As empresas devem ter em conta que não há normas regulamentadoras de proteção ao trabalhador, que visem assegurar as cautelas sanitárias pertinentes às particularidades de cada atividade laboral, classificadas como de altíssimo, alto, médio e baixo risco.
É necessário que o empregador mantenha o poder diretivo, ainda que em razão da pandemia, embora a realidade contratual tenha sido alterada. Dessa forma, devem ser mantidas as reuniões de equipe para que a equipe permaneça interagindo, a fiscalização do horário de trabalho, que pode ser implementada de forma digital nos computadores, por meio de login e logout, fornecer aos empregados informações acerca de prevenção de acidentes, a importância de ginástica laboral.
Nos termos do artigo 157 da CLT, é dever do empregador, independentemente do regime adotado, cumprir as normas de segurança e medicina do trabalho, no sentido de evitar acidentes ou doenças ocupacionais.
Porém, como proporcionar e adequar as regras de segurança e saúde do trabalho também para o ambiente doméstico? Como se certificar que os colaboradores estão cumprindo com o que determinado? São inúmeras questões com poucas respostas neste momento, ainda pendentes de legislação que disponha a respeito, considerando que o teletrabalho não abrange todas as questões abrangidas pelo trabalho em home office, principalmente pela ausência de posicionamento dos nossos Tribunais.
Outro ponto importante é observar a proteção dos dados fora do ambiente coorporativo, ou seja, longe do domínio da empresa, evitando assim infrações à Lei Geral de Proteção de Dados – LGDP, que se tornou obrigatória em 01/08/2021. Para tanto é necessário não só apenas o treinamento, conscientização da equipe e a formalização de termo de responsabilidade quanto à manutenção do sigilo referente às atividades desempenhadas, como também a implantação de políticas/procedimentos internos e a utilização de mecanismos tecnológicos que visem a segurança e dificultem o vazamento de dados confidenciais e sigilosos.
Porém, mesmo com todos os cuidados descritos acima, ainda há riscos do empregador se tornar automaticamente suscetível e responder por fatos que não deu causa, um bom exemplo seriam os acidentes domésticos caracterizados como acidente de trabalho, afinal de contas a residência do empregado tornou-se seu local de trabalho.

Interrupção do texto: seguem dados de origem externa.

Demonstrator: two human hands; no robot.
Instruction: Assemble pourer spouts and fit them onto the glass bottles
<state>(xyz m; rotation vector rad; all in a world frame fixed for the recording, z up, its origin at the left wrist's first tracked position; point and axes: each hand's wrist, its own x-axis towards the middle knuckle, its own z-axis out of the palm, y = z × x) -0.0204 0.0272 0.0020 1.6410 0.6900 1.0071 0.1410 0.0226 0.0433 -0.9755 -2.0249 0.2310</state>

Neste sentido também é necessário preservar a imagem do empregado e daqueles com quem divide moradia, portanto não é lícito ao empregador obrigar ao empregado que mantenha a câmera de seu computador ligada, vez que o local de trabalho é residência do empregado e com ele podem residir outras pessoas, além disso poderá estar alocado em ambientes compartilhados de sua residência para trabalhar.
De toda a forma, o empregador pode, e deve adotar medidas protetivas, tais como: palestras online, concessão de aparelhos ergonômicos (a depender da natureza da atividade), termo de responsabilidade e ciência acerca das questões inerentes a segurança e saúde, jornada de trabalho, circularização de folders informativos, manual de boas práticas no ambiente de trabalho, entre outras.
Enfim, é necessário tomar todos os cuidados devidos, a fim gerenciar eminente risco, resguardar direitos e afastar eventual responsabilidade ou omissão por parte do empregador.